*ACTIVITY*: Could the data below be retyped exactly, without its pictures?

*DATA BELOW*:
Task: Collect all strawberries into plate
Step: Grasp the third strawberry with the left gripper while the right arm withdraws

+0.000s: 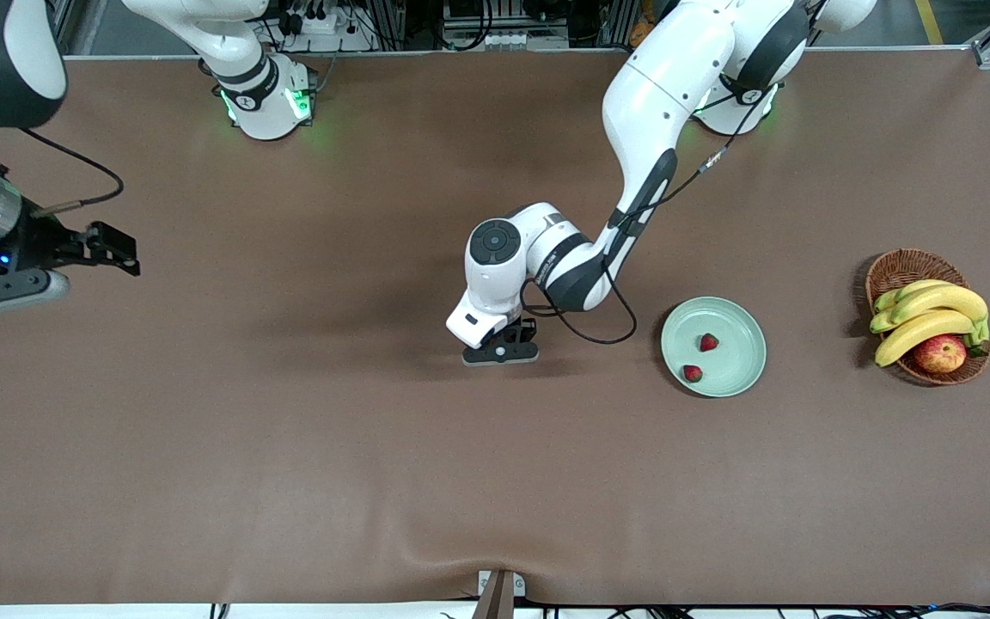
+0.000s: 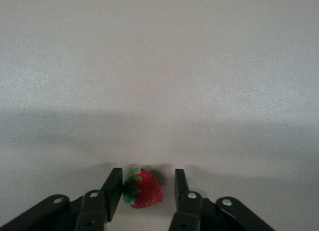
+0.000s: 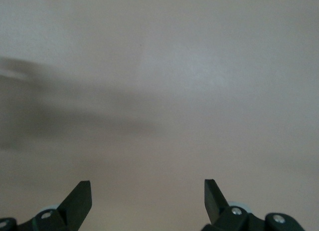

*WORKED SOLUTION*:
Task: Collect all strawberries into plate
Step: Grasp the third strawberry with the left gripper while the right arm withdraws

+0.000s: 
+0.000s: 
+0.000s: 

Nothing else remains for the exercise.